(EXERCISE REQUIREMENTS) Starting at the line that contains "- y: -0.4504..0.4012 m" and stopping after the line that contains "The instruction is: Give", transcribe the listing below exactly; do not include any pictures.

(DATA SEGMENT)

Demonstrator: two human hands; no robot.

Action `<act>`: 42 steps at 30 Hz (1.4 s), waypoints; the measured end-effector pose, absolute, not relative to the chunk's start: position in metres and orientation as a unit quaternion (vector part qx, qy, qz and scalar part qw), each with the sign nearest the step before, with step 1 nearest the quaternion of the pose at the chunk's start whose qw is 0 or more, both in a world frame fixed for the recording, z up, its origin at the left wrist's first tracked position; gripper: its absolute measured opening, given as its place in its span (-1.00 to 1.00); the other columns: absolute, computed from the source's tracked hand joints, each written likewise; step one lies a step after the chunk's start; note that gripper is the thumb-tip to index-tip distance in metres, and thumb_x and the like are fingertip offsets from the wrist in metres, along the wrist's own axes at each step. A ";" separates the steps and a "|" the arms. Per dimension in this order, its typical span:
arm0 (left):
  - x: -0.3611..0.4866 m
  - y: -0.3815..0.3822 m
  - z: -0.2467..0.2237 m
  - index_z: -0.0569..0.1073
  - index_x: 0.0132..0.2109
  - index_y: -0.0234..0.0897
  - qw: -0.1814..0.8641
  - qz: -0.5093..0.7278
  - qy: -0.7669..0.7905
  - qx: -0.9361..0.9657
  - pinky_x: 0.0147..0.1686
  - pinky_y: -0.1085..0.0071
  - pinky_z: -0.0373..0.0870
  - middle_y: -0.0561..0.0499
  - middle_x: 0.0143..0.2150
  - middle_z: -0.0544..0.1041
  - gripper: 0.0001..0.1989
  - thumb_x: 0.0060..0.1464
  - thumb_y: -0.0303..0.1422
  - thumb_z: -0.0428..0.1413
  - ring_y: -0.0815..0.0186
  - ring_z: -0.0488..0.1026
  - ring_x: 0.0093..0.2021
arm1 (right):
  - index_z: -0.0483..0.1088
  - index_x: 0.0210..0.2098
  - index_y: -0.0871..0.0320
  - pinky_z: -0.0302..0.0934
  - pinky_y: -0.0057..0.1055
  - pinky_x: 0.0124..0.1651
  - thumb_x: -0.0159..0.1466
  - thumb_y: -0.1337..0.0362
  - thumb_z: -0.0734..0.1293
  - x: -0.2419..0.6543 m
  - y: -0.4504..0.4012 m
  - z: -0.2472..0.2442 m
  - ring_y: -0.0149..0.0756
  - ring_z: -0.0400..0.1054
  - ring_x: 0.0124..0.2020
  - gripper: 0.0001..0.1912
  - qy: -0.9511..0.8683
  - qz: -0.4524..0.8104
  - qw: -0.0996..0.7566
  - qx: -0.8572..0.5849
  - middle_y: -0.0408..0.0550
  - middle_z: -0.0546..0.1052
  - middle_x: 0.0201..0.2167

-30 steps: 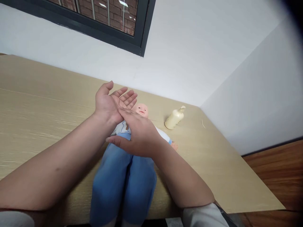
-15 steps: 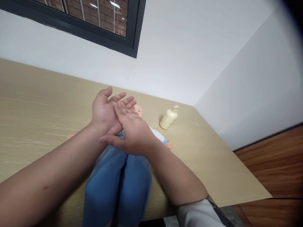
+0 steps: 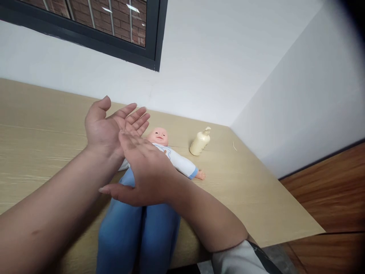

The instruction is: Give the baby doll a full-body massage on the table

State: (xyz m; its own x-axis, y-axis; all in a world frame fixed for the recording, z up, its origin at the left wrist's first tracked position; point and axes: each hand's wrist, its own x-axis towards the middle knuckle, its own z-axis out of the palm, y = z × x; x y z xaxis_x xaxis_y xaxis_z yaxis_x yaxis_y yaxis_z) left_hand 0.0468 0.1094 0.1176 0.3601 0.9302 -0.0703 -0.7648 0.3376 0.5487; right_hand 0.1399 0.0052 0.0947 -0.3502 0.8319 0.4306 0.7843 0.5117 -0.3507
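Observation:
My left hand (image 3: pixel 110 127) is held palm up, its fingers stretched out and its thumb apart. Across its palm edge lies my right hand (image 3: pixel 145 167), back upward, fingers straight and thumb spread to the left. No object shows between the palms. Beneath and behind both hands a baby doll (image 3: pixel 182 164) lies on its back on the wooden table (image 3: pixel 242 198). It wears a white top with blue cuffs and blue trousers, the legs toward me. My hands and forearms hide part of its body and one arm.
A cream pump bottle (image 3: pixel 200 142) stands on the table to the right of the doll's head. Farther right lies a thin pale strip (image 3: pixel 234 146). White walls and a dark-framed window (image 3: pixel 152 53) border the back, with brown wooden panels (image 3: pixel 327 190) at the right.
Both hands have shifted left, and the right hand has slid down toward the left palm's heel side. The doll's face and chest now show. The view has moved slightly.

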 end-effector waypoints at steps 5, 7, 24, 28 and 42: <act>0.050 0.092 0.121 0.47 0.09 -0.23 0.818 0.496 0.172 0.233 -0.02 0.07 0.56 -0.23 0.01 0.57 -0.49 0.18 0.03 0.04 -0.11 0.51 0.12 | -0.24 0.49 0.09 -0.22 -0.08 0.55 0.24 -0.20 0.38 0.143 0.010 0.091 -0.08 -0.29 0.54 0.09 -0.826 -0.003 0.298 -0.478 -0.05 -0.02 0.51; 0.050 0.087 0.123 0.48 0.07 -0.21 0.819 0.498 0.179 0.223 -0.01 0.05 0.55 -0.22 -0.03 0.58 -0.51 0.18 0.03 0.05 -0.12 0.51 0.11 | -0.21 0.48 0.18 -0.30 -0.14 0.56 0.30 -0.17 0.32 0.146 0.012 0.092 -0.17 -0.30 0.54 0.01 -0.824 -0.025 0.313 -0.472 -0.01 -0.02 0.51; 0.036 0.097 0.136 0.40 0.18 -0.24 0.793 0.537 0.172 0.232 0.11 0.08 0.49 -0.21 0.03 0.58 -0.44 0.21 0.03 0.00 -0.09 0.46 0.18 | -0.04 0.45 0.16 -0.17 -0.26 0.53 0.25 -0.26 0.33 0.142 0.003 0.095 -0.18 -0.20 0.52 0.01 -0.830 -0.020 0.316 -0.459 -0.03 0.02 0.50; 0.042 0.093 0.130 0.42 0.12 -0.30 0.799 0.521 0.176 0.244 0.06 0.06 0.54 -0.24 0.01 0.57 -0.43 0.21 0.05 -0.02 -0.07 0.51 0.12 | -0.06 0.45 0.23 -0.15 -0.24 0.53 0.22 -0.29 0.34 0.140 0.002 0.094 -0.08 -0.22 0.53 0.07 -0.829 -0.049 0.302 -0.469 0.02 0.00 0.50; 0.045 0.084 0.129 0.42 0.05 -0.30 0.800 0.496 0.176 0.287 0.09 -0.03 0.50 -0.27 0.10 0.51 -0.46 0.14 0.04 0.03 -0.11 0.46 0.18 | -0.13 0.44 0.39 -0.38 -0.10 0.54 0.30 -0.22 0.30 0.152 0.026 0.083 -0.15 -0.33 0.54 0.05 -0.816 -0.088 0.316 -0.475 0.24 -0.02 0.49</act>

(ANSWER AREA)
  - y: -0.4504..0.4012 m
  - z: -0.2472..0.2442 m
  - ring_y: -0.0149..0.0756
  - ring_z: -0.0400..0.1054
  - ring_x: 0.0124..0.2020
  - gripper: 0.0001..0.1912
  - qy: -0.9511..0.8683
  - qz: -0.4524..0.8104
  - qw: -0.0996..0.7566
  - qx: -0.8572..0.5849
  - middle_y: -0.0408..0.0550
  - middle_z: -0.0546..0.1052
  - middle_x: 0.0201..0.2167

-30 steps: 
-15 steps: 
+0 steps: 

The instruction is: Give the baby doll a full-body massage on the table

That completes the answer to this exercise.